Problem requirements — Among the entries below, copy every line that carries the word "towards".

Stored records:
:::
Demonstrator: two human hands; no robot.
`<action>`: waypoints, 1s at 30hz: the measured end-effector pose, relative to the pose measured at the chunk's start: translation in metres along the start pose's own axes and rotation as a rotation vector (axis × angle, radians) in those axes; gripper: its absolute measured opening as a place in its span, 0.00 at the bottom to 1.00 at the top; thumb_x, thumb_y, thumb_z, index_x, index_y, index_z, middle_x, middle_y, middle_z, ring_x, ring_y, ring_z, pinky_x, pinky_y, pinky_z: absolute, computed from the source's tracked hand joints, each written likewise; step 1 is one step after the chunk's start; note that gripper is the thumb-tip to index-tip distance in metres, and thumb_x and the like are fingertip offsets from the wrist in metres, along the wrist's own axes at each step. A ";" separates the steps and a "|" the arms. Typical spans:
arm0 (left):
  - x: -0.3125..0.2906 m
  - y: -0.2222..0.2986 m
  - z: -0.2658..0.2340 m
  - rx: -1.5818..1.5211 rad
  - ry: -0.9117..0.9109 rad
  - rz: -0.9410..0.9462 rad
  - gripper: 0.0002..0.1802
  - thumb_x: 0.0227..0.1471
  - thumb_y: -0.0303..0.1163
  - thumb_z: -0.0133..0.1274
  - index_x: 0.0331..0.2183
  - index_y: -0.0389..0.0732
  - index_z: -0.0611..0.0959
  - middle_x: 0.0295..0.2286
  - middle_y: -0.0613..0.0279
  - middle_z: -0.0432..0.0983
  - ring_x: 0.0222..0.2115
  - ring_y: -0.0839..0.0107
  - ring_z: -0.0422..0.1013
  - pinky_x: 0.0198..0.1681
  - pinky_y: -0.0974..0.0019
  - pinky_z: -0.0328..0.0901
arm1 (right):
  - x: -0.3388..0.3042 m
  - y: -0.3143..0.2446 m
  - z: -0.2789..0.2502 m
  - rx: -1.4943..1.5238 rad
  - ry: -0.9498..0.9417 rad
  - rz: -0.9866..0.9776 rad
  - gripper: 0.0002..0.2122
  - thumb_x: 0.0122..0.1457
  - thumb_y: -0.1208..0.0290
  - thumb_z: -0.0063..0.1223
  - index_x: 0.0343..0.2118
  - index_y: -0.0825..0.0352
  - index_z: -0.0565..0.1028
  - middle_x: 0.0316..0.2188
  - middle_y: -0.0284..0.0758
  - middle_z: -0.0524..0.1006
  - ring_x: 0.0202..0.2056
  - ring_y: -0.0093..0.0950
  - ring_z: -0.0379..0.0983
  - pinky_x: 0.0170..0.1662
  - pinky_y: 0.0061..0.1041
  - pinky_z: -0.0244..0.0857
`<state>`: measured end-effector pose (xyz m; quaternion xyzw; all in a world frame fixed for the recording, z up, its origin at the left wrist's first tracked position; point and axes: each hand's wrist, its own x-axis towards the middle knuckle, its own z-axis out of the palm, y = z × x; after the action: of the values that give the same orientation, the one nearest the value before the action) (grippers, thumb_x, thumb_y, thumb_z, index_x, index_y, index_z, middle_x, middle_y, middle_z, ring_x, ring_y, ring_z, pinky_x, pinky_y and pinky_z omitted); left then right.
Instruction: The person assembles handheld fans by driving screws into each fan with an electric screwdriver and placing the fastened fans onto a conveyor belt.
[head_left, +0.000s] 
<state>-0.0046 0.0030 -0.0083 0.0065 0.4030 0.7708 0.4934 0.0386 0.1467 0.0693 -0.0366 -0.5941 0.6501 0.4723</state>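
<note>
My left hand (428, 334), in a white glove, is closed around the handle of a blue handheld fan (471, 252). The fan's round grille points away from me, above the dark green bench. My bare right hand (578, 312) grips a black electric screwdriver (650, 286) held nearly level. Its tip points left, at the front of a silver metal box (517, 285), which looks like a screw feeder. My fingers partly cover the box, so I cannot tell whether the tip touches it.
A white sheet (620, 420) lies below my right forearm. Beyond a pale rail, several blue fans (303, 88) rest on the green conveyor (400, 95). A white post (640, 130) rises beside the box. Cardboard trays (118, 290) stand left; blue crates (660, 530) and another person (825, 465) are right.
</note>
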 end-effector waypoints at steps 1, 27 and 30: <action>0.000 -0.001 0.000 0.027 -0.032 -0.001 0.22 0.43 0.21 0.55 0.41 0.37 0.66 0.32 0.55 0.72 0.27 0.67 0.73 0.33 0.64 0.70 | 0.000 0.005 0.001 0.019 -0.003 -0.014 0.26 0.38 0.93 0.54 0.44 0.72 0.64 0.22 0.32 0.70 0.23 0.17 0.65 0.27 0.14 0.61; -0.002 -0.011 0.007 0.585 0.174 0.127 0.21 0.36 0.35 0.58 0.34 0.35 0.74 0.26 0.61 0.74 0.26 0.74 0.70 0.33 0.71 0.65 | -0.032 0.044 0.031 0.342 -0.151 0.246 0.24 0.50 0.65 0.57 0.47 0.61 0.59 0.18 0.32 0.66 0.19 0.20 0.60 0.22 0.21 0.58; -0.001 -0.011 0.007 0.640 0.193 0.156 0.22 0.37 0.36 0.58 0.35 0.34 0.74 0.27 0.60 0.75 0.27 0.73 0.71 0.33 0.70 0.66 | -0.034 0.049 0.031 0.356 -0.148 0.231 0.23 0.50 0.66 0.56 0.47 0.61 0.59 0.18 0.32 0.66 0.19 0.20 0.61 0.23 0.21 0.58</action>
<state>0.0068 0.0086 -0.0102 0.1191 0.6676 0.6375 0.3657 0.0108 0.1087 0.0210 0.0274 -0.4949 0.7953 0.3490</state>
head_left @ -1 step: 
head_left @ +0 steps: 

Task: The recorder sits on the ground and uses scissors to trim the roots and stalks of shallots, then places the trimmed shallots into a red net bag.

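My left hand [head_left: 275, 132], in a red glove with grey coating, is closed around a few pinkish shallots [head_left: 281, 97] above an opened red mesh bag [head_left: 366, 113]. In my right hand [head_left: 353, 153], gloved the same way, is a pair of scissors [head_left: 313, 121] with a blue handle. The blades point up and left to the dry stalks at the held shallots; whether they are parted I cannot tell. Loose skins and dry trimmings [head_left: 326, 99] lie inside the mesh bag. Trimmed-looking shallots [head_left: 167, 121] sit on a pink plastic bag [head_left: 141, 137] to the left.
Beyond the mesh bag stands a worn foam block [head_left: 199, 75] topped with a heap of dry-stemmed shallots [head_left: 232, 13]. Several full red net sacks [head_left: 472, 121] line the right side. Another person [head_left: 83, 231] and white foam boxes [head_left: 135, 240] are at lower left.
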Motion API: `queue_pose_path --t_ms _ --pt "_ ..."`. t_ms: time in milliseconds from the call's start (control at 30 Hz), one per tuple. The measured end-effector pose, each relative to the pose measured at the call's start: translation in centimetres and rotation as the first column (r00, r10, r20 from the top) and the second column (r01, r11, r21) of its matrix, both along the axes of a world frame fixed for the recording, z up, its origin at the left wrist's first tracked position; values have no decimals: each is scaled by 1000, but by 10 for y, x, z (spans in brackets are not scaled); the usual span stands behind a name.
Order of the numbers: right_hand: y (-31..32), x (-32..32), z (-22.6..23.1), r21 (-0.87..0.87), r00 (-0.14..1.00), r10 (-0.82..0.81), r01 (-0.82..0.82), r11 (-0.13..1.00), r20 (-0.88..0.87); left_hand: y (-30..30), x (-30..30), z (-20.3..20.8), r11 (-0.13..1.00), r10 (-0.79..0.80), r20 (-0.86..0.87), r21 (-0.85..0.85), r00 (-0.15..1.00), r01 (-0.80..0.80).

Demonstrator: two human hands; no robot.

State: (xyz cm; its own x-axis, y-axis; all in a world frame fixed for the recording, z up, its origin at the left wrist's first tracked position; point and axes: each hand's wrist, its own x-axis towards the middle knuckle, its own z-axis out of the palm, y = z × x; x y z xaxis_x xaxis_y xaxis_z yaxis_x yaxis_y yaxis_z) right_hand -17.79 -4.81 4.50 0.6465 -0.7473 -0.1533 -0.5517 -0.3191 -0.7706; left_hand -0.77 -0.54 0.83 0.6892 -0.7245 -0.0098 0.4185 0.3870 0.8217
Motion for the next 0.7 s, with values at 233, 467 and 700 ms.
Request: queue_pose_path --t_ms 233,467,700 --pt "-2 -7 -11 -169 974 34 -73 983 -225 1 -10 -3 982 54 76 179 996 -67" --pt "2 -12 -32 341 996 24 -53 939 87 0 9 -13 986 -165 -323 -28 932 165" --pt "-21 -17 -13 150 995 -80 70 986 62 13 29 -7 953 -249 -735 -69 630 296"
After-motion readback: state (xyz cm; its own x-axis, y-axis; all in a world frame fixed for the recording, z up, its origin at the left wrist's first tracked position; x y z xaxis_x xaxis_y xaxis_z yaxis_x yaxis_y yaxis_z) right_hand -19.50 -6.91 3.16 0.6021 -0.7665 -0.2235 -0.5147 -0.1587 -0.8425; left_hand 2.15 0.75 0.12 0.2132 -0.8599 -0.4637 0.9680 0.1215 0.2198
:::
Reply to the task —
`<state>`: measured end-effector pose (xyz m; quaternion xyzw; all in a world frame fixed for the recording, z up, its origin at the left wrist's first tracked position; point and axes: each hand's wrist, its own x-axis towards the middle knuckle, its own z-axis out of the palm, y = z × x; after the action: of the values that give the same orientation, the one nearest the value before the action) (grippers, thumb_x, thumb_y, thumb_z, index_x, index_y, index_z, middle_x, middle_y, middle_z, ring_x, ring_y, ring_z, pinky_x, pinky_y and pinky_z omitted); left then right.
State: (xyz cm; its own x-axis, y-axis; all in a world frame fixed for the recording, z up, its origin at the left wrist's first tracked position; point and axes: each hand's wrist, its own x-axis towards the middle knuckle, its own z-axis out of the palm, y = z × x; x y z xaxis_x xaxis_y xaxis_z yaxis_x yaxis_y yaxis_z) right_hand -17.79 -4.81 4.50 0.6465 -0.7473 -0.1533 -0.5517 -0.3191 -0.7706; left_hand -0.77 -0.54 0.83 0.6892 -0.7245 -0.0098 0.4185 0.3870 0.8217

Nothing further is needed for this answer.